* [YOUR GOAL]: Count the lines in the entries below that include the word "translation". Give nothing but the number.

(Items from a dataset)
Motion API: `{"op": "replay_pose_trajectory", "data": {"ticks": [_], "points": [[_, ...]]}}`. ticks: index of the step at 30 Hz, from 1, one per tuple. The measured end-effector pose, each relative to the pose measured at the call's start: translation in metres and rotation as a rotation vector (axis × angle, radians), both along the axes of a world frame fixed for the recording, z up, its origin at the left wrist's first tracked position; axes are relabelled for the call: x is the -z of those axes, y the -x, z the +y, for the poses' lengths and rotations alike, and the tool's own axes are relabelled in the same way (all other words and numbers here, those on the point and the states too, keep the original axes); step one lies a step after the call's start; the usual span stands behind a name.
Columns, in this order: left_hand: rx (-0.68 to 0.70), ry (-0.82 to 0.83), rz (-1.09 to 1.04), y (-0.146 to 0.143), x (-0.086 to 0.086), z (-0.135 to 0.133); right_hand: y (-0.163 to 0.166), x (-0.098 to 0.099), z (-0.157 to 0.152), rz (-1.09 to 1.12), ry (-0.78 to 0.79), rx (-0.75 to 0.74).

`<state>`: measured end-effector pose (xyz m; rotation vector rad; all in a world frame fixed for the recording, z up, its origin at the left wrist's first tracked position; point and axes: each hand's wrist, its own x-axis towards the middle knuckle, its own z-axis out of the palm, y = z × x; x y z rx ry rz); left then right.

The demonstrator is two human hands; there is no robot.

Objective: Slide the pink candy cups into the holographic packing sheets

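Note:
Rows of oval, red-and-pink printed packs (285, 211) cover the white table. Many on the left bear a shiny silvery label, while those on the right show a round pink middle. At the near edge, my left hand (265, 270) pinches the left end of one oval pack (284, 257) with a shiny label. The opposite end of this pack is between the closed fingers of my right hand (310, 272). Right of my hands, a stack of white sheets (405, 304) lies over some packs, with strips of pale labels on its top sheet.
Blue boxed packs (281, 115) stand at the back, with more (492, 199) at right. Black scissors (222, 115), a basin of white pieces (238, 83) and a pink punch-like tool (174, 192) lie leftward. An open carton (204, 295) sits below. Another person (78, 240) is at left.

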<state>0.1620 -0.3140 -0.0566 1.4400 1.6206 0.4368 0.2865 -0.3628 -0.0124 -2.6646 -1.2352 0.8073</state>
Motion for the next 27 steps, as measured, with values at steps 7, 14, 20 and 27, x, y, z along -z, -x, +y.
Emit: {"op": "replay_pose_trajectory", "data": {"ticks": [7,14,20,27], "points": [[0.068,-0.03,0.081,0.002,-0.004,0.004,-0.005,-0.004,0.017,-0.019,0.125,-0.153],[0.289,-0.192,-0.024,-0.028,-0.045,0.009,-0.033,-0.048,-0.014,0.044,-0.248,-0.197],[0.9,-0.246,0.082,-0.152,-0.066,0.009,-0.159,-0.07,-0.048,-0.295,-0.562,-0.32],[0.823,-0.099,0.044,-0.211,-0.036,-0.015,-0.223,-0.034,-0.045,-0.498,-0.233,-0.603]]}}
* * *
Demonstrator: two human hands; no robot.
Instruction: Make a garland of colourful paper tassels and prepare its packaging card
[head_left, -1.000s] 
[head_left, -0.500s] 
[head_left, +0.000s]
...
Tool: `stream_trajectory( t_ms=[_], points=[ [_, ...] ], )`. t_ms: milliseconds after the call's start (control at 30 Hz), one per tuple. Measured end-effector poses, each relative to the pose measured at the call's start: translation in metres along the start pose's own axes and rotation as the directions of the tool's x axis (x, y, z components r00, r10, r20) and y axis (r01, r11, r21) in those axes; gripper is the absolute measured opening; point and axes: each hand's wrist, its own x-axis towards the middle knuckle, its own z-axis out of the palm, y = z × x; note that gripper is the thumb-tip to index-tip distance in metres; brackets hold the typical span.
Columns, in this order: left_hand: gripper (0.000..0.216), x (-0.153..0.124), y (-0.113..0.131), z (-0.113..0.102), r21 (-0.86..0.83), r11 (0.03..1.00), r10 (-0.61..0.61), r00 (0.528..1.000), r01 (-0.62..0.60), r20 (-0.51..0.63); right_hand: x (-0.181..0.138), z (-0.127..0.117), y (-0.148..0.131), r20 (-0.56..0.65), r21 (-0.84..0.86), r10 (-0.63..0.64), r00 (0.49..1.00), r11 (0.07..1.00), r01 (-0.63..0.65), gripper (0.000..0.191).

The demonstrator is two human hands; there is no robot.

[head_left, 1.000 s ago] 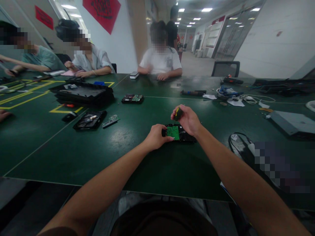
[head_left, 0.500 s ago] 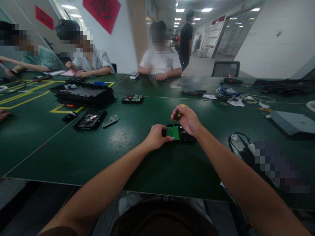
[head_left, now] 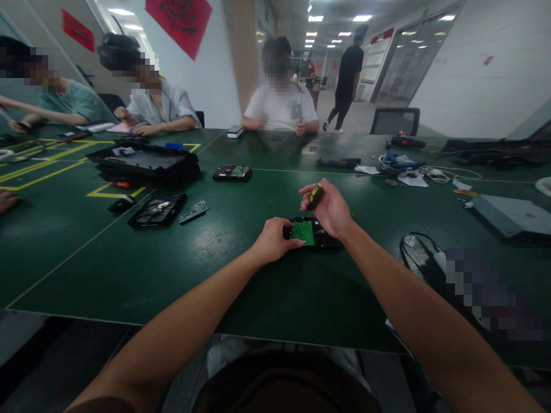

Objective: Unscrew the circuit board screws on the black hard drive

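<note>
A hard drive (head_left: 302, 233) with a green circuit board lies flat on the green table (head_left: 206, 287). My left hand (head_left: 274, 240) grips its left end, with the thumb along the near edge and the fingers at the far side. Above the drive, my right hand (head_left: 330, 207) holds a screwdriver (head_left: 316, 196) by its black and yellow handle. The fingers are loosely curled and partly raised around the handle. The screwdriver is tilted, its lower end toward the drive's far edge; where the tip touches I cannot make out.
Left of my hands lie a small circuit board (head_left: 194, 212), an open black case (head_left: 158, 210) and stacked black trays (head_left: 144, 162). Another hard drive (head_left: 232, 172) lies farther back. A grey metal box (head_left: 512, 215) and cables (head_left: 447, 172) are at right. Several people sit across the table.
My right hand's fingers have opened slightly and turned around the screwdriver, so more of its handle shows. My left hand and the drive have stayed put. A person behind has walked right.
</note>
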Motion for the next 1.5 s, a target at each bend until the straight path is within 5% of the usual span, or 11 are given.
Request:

* [EXERCISE ANSWER]: 2